= TASK GOAL =
Retype word for word the lines of the data below, from the first to the one bearing "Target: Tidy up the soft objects", with that one included.

= RECORDED INFORMATION =
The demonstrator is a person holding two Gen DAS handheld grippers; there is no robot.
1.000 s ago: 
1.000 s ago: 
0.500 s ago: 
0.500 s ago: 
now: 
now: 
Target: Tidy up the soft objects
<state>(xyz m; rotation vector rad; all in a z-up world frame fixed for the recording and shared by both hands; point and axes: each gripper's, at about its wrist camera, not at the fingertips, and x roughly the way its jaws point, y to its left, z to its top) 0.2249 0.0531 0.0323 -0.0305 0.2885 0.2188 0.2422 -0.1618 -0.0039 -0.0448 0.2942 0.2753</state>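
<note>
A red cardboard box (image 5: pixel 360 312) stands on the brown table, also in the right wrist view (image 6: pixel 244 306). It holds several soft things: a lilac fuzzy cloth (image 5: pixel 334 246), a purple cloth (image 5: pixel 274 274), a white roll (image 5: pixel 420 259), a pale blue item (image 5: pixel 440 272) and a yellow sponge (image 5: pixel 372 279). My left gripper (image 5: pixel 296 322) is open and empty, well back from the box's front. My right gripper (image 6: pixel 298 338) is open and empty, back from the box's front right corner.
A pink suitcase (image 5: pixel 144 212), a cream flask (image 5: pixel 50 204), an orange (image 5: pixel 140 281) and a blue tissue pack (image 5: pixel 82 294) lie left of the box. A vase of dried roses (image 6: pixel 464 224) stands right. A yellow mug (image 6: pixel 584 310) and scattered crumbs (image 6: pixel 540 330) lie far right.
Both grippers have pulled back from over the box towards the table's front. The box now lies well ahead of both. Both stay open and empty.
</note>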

= RESPONSE BOX =
The demonstrator is a person holding two Gen DAS handheld grippers; there is no robot.
1.000 s ago: 
1.000 s ago: 
0.500 s ago: 
0.500 s ago: 
now: 
now: 
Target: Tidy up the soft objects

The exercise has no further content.